_ACTIVITY_. How many lines of the listing below hold the word "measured"? Answer with the number alone.

DATA SEGMENT START

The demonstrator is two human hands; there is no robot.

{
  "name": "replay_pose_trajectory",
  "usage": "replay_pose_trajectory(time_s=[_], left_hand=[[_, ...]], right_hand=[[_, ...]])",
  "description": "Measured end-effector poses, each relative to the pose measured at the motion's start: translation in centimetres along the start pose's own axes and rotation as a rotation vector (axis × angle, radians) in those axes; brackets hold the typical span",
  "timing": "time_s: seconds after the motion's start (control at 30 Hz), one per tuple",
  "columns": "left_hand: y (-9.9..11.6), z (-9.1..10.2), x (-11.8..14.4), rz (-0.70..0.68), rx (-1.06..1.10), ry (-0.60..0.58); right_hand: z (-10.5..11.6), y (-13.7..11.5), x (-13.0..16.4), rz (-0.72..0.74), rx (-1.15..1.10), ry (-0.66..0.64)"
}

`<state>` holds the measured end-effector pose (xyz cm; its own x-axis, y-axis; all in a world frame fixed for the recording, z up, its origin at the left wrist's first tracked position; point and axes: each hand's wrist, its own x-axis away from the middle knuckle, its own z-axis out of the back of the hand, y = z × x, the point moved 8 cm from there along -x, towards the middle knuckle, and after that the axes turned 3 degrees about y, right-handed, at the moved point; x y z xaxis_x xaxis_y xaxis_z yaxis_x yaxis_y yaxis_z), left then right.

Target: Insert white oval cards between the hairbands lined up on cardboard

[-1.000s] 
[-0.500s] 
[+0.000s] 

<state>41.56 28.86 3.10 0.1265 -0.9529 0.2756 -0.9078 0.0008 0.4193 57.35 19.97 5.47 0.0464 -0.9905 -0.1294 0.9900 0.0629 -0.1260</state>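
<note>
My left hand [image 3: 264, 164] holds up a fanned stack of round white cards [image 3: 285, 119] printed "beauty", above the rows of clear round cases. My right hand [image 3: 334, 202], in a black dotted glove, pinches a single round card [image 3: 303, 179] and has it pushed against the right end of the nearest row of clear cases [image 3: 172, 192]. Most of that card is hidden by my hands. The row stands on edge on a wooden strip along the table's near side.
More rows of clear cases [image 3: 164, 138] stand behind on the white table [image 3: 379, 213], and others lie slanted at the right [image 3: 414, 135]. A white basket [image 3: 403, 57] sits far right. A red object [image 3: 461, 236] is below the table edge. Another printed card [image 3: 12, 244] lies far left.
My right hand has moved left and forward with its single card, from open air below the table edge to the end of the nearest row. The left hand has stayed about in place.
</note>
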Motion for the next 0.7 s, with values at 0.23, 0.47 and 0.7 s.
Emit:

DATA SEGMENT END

_WRITTEN RESPONSE_. 2